More than 258,000 sons of the South never returned to that home for which they gave so much, more than a quarter of the total estimated wartime strength of the Confederacy. 94,000 died in battle, 164,000 more of disease. They gave their last full measure of devotion, and the cause for which they died is as valid and just today as it was 150 years ago.

 

53 comments

  1. 1
    Cannon Fodder growls and barks:

    Any bets on that very sovereignty being trampled on by the Supremes? They will likely find a reason to side with the Fed in this case, even though the Fed is actually doing NOTHING.

    And …… FOIST! :em07:

  2. 2
    LC Akornzombie growls and barks:

    Amen.

  3. 3
    emily_nelson growls and barks:

    Children in the North are not taught this. I did not know about this until I married a man from Alabama. When I was growing up in New York City in the 60’s and 70’s I wasn’t taught any American History.

  4. 4
    single stack growls and barks:

    The politicians may have started the war over slavery but the men and boys who did the fighting and dying didn’t own slaves and didn’t even consider it an issue. They fought because a vicious, brutal, and bloodthirsty tyrant invaded their homes.
    The War of Northern Aggression wasn’t a civil war, it was a war fought between two sovereign nations when the United States engaged in aggressive war against the Confederate States and invaded their territory.

  5. 5
    Igor, Imperial Booby growls and barks:

    Please, Rotties, let’s not get into a Nort vs. South argument here. Again. It’s over, people, okay?

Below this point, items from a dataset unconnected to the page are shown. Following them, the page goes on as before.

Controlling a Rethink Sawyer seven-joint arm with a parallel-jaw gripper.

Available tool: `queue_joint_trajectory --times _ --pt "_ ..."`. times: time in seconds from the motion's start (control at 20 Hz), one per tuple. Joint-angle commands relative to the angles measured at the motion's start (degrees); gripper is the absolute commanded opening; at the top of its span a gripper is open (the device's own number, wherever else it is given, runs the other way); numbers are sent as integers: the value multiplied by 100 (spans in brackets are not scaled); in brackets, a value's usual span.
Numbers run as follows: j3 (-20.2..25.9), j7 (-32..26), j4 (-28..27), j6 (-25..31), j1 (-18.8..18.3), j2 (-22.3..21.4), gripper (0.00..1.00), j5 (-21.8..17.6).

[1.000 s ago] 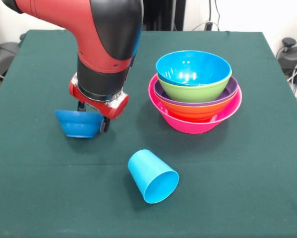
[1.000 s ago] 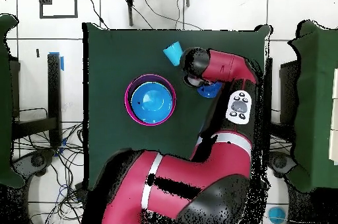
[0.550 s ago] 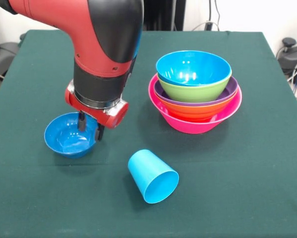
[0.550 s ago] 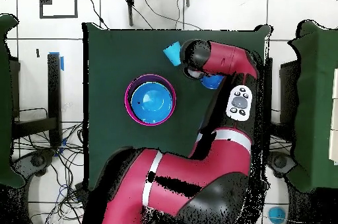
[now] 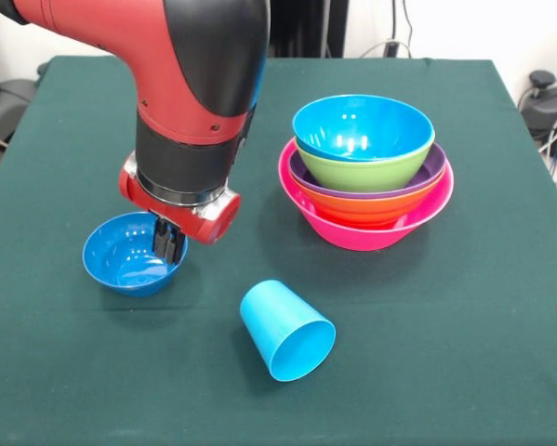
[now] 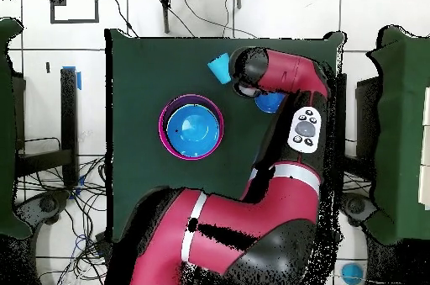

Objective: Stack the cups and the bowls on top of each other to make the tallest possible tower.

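**Claw on the small bowl's rim, tower off to the side**

My claw (image 5: 169,245) sits low over the small dark blue bowl (image 5: 129,254), at the rim nearest the tower; the black fingers look pressed together, seemingly pinching that rim, though I can't be sure of the grip. The bowl is upright on the worktop (image 5: 464,344), nothing in it. In the front view the tower (image 5: 365,172) stands well apart to the picture's right: pink base, then orange, purple, lime green, sky blue bowl (image 5: 363,128) on top, that one empty too. The sky blue cup (image 5: 285,330) lies tipped on its side, mouth toward the camera, between them and nearer. I judge the next move is lift, then carry toward the tower.
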Motion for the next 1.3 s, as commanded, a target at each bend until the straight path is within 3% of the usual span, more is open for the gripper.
queue_joint_trajectory --times 0.05,0.4,0.45,0.65,1.0,1.3 --pt "649 -79 -5 327 -36 3 0 30" --pt "765 -297 152 -19 -87 -84 0 -24" --pt "800 -336 196 -94 -105 -105 100 -25" --pt "706 -265 135 247 -82 -103 100 -5" --pt "735 -222 353 165 -89 -173 100 19" --pt "861 -220 112 67 -86 150 100 36"
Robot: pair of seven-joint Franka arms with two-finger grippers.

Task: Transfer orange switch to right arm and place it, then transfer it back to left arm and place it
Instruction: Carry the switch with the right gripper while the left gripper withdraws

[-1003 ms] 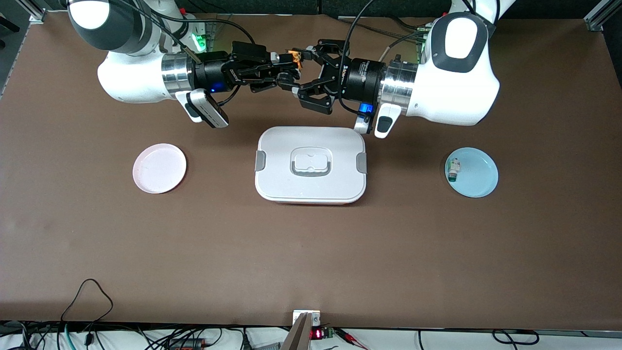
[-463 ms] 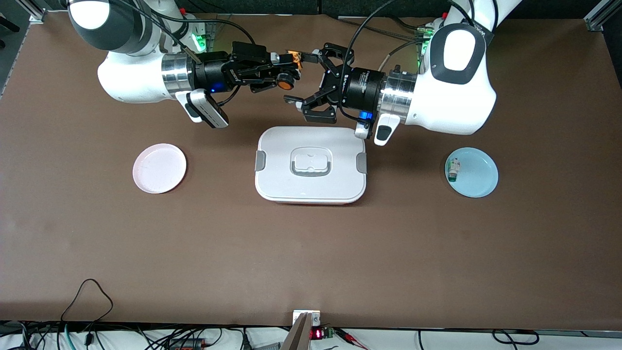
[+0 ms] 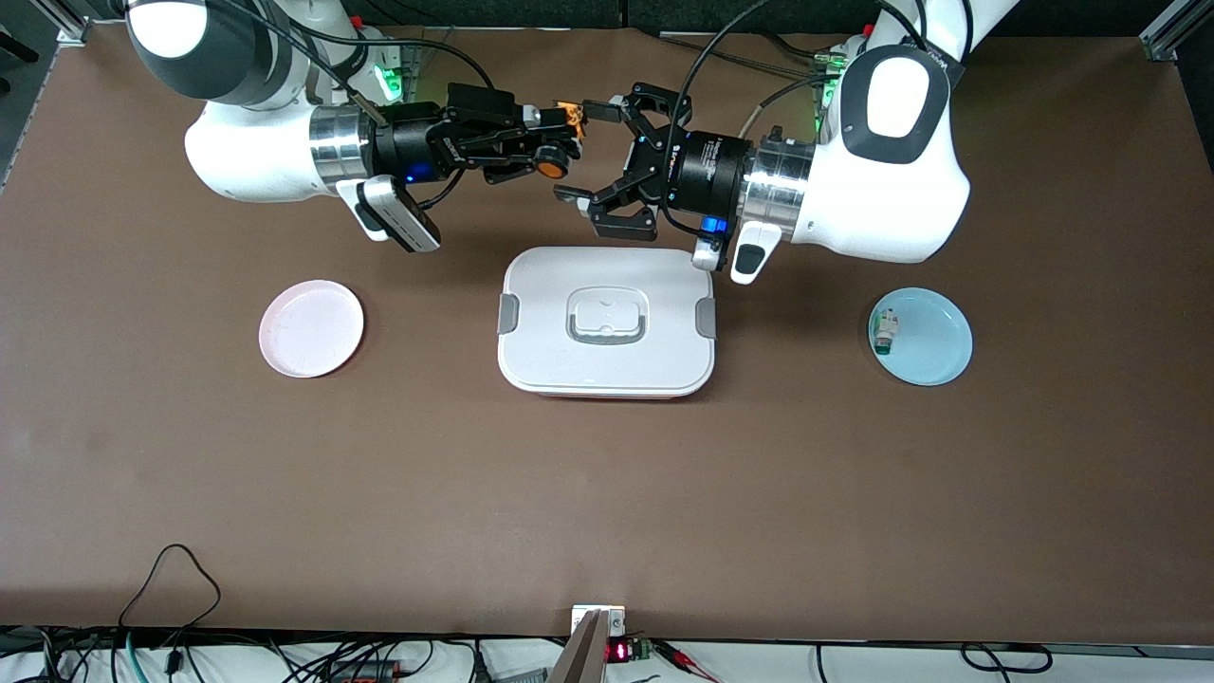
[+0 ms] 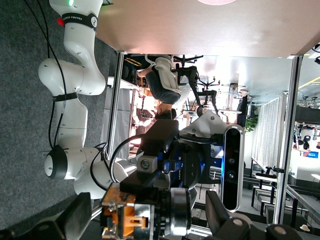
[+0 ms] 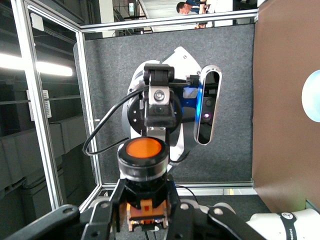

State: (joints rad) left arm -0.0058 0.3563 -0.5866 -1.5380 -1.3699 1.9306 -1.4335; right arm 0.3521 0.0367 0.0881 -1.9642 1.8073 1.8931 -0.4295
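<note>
The orange switch (image 3: 560,142) is held above the table by my right gripper (image 3: 561,144), which is shut on it. In the right wrist view the round orange cap (image 5: 145,149) stands above my fingers (image 5: 107,220). My left gripper (image 3: 580,152) is open, its jaws spread wide on either side of the switch without touching it. In the left wrist view the switch (image 4: 145,215) sits between my spread fingers (image 4: 75,220). Both grippers hang over the table beside the white box (image 3: 607,323), at its edge toward the robots' bases.
A pink plate (image 3: 311,328) lies toward the right arm's end. A blue plate (image 3: 934,346) toward the left arm's end holds a small white-and-green component (image 3: 885,332). Cables run along the table's edge by the bases.
My left gripper has opened off the switch and drawn back a little. My right gripper keeps the switch and has shifted slightly toward its own end.
</note>
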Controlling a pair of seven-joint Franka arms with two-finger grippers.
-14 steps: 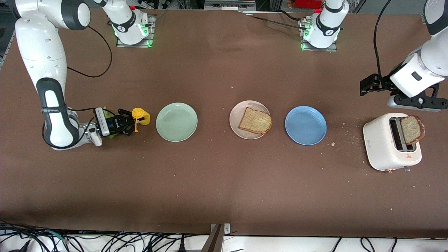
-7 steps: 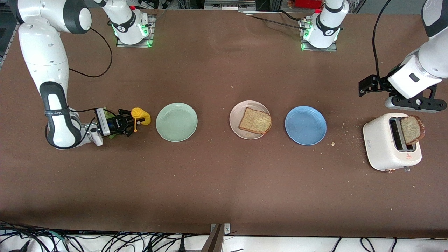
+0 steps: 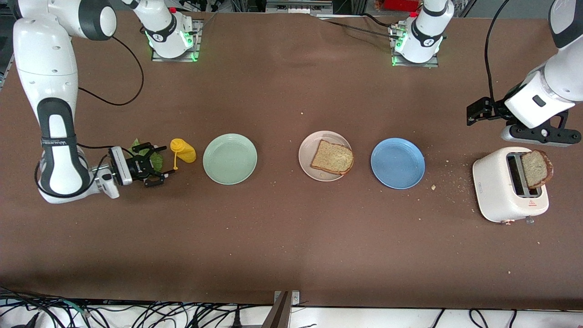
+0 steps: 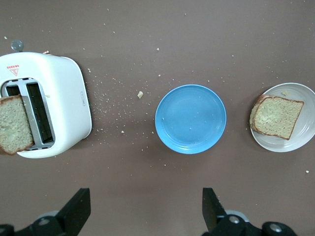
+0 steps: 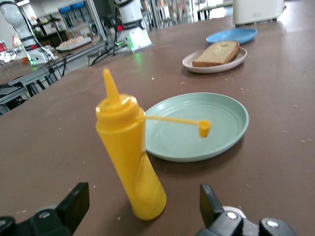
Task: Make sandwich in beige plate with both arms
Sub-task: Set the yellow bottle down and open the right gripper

    Let’s instead focus on what Sir Crunchie is illustrating here – fighting for sovereignty. And the fact that this issue is on the line, Feds vs. State. Methinks if the Feds “win”, the Country loses. Another reason for opening the third and last Box we are all talking about here.
    :em06:

  6. 6
    LC MuscleDaddy growls and barks:

    single stack @ #:

    I’ve made that very point innumerably over the years – a ‘Civil War’ is a war between two factions for control of a country.

    The War of Northern Aggression was more akin to an abused spouse trying to leave, and the other-half (Lincoln) deciding “You’ll stay w/me or I’ll kill you.”

    – MD

  7. 7
    LC MuscleDaddy growls and barks:

    Igor, Imperial Booby @ #:

    That’s actually the point being made here – those boys fought & died defending their homes, as a result/outcome of having said ‘We’re free to decide for our damn-selves’…

    …and the Central Government saying ‘Like Hell, you are.’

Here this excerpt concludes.